DESCRIPTION OF THE TASK
Transcribe, word for word and without additions, each line below from the one containing "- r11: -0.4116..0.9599" through the one containing "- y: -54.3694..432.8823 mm", both ends included.

Data extracted from a collection
------------------------

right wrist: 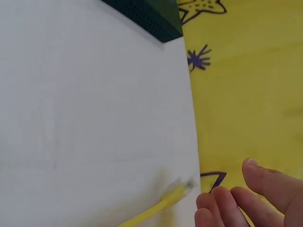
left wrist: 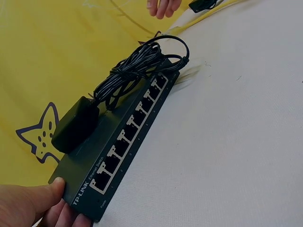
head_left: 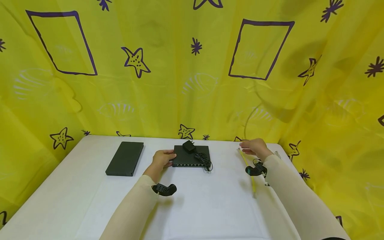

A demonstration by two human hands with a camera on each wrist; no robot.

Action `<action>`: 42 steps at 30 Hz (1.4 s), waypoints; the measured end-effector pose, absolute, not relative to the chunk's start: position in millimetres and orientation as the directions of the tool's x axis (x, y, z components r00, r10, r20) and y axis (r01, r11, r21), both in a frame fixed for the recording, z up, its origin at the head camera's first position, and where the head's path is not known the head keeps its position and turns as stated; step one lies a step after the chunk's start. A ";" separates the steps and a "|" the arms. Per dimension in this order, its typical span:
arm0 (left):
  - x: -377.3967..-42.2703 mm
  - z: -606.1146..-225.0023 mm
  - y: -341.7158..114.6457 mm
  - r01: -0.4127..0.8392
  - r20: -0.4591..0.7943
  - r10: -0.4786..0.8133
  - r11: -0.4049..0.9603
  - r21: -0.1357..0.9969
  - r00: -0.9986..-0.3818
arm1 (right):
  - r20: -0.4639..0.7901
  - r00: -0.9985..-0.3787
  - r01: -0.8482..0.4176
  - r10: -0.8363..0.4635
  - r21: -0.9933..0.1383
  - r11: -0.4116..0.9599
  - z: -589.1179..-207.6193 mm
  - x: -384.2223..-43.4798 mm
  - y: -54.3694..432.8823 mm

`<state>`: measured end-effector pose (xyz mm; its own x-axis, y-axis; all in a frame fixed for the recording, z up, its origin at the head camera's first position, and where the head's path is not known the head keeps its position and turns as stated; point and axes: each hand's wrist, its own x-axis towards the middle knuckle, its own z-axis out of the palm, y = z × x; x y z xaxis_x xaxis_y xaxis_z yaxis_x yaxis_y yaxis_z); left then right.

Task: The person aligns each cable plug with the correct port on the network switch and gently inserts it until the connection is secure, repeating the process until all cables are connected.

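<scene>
Sleeves (head_left: 129,211) foremost, your left hand (head_left: 160,161) pinches a likely light, rigid network box (head_left: 185,158), best gripped by its end, your right hand (head_left: 255,148) empty, relaxed.

Two bare hands, left hand (head_left: 162,161) and right hand (head_left: 255,146); left sleeve (head_left: 130,208) long, plain cream-beige, ending at the wrist; right sleeve (head_left: 300,196) same colour, long, smooth; left wrist unit (head_left: 164,189) black, small, curved body with rounded end, dotted face; right wrist unit (head_left: 256,169) black, similar build, teal-green tint at one end; thin black cable (head_left: 257,161) looped above it; black curved edge (head_left: 333,238) at bottom of right sleeve, cut off by frame, can't identify.
</scene>
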<state>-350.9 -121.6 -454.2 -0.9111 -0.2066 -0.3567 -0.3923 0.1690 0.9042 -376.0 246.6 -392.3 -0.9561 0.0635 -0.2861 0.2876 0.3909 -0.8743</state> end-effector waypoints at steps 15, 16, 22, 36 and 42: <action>-354.9 -457.7 -122.3 -0.421 -0.384 -0.218 0.160 0.893 -0.897 | -0.350 -0.921 0.388 0.170 -0.855 0.344 -416.6 -388.9 257.4; -354.8 -457.5 -122.1 -0.419 -0.382 -0.216 0.159 0.894 -0.898 | -0.347 -0.920 0.392 0.185 -0.850 0.353 -418.7 -390.1 256.8; -353.1 -457.3 -122.1 -0.400 -0.368 -0.202 0.150 0.904 -0.908 | -0.294 -0.929 0.364 0.225 -0.835 0.412 -430.9 -394.2 254.9; -354.1 -455.8 -123.0 -0.397 -0.361 -0.205 0.173 0.901 -0.910 | -0.094 -0.961 0.255 0.261 -0.671 0.696 -440.4 -397.4 249.0; -353.4 -457.9 -122.0 -0.405 -0.369 -0.209 0.167 0.899 -0.906 | -0.144 -0.949 0.291 0.280 -0.739 0.607 -442.0 -398.0 248.9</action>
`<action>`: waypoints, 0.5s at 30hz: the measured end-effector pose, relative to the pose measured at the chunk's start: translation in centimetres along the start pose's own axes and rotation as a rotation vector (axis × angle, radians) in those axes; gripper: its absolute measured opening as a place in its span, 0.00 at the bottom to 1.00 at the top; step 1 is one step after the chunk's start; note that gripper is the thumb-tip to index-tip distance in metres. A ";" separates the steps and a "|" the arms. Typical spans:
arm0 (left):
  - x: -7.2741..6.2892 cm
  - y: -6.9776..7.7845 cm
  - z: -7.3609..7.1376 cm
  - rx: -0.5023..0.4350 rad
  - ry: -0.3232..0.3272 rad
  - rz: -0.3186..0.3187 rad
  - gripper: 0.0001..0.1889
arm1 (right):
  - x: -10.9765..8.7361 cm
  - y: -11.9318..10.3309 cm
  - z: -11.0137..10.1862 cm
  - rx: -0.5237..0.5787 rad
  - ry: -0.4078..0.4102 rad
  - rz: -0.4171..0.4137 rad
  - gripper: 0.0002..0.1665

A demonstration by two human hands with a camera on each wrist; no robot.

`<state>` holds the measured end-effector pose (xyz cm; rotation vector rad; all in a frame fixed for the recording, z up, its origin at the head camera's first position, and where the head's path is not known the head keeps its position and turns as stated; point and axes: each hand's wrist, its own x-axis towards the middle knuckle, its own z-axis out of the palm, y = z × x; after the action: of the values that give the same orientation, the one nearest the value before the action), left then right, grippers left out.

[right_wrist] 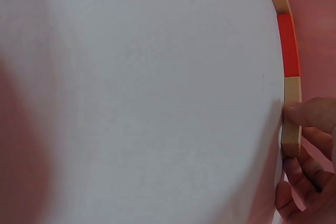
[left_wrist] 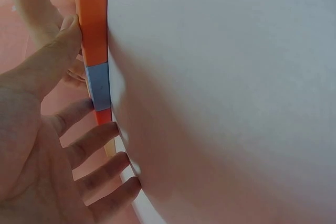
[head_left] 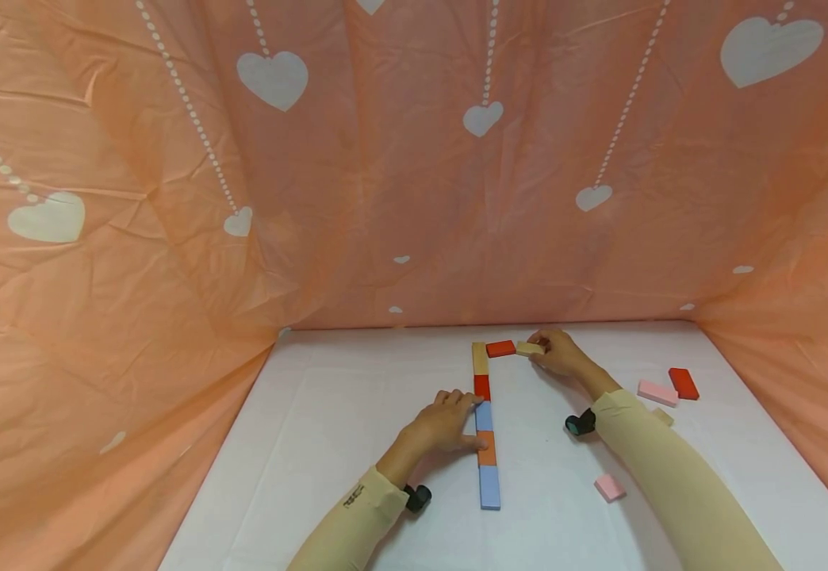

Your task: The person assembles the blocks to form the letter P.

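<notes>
Left hand (head_left: 444,424) spread at five-block column (head_left: 484,417); right hand (head_left: 562,354) pinching wooden block (head_left: 526,349) beside one red block (head_left: 501,349); four loose blocks (head_left: 657,392).

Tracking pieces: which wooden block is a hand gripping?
The wooden block in the right hand, right of the farthest red block; the one left of that red block and the loose one by the right sleeve aren't held.

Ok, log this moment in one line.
left hand: touching block column | right hand: gripping wooden block beside red block | nearer pink block: lying apart
</notes>
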<state>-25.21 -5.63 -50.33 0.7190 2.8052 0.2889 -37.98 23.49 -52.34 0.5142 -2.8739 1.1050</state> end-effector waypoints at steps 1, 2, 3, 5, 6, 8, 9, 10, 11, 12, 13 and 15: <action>0.0 0.0 0.0 0.000 0.001 0.001 0.44 | 0.0 0.0 0.0 -0.001 -0.001 0.002 0.15; 0.0 0.0 0.0 0.000 0.001 0.002 0.44 | 0.0 0.0 0.0 0.003 -0.002 0.009 0.15; 0.0 0.0 0.0 -0.001 0.001 0.003 0.44 | 0.0 0.0 0.0 0.007 -0.004 0.015 0.15; 0.0 0.0 0.0 -0.002 0.001 0.006 0.44 | 0.0 0.0 0.0 0.008 -0.005 0.024 0.15; 0.0 0.0 0.0 -0.002 0.000 0.007 0.44 | -0.1 0.0 -0.1 0.011 -0.005 0.027 0.15; 0.1 -0.1 0.1 -0.001 -0.004 0.004 0.44 | -0.1 -0.1 -0.1 0.016 -0.005 0.027 0.15; 0.1 -0.1 0.1 -0.002 -0.003 0.005 0.44 | -0.1 -0.1 -0.1 0.016 -0.004 0.026 0.15; 0.1 -0.1 0.0 -0.003 -0.002 0.004 0.44 | -0.1 -0.1 -0.1 0.016 -0.003 0.024 0.15; 0.1 -0.1 0.0 -0.005 -0.001 0.003 0.43 | -0.1 -0.1 -0.1 0.015 -0.002 0.022 0.15; 0.1 -0.1 0.0 -0.005 -0.002 0.001 0.43 | -0.1 -0.1 -0.1 0.016 -0.001 0.021 0.15; 0.1 -0.1 0.0 -0.006 -0.002 -0.001 0.43 | -0.1 -0.2 -0.1 0.017 0.001 0.020 0.15; 0.1 0.0 0.0 -0.006 -0.001 -0.003 0.44 | -0.1 -0.2 -0.1 0.021 0.003 0.024 0.15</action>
<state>-25.32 -5.62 -50.32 0.7132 2.8031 0.2968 -37.87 23.44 -52.12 0.4793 -2.8763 1.1401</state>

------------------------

ANSWER BOX
  - r11: -0.4116..0.9599
  - z: -589.1179..-207.6193 mm
  - x: -384.2223..-43.4798 mm
  - y: -54.3694..432.8823 mm

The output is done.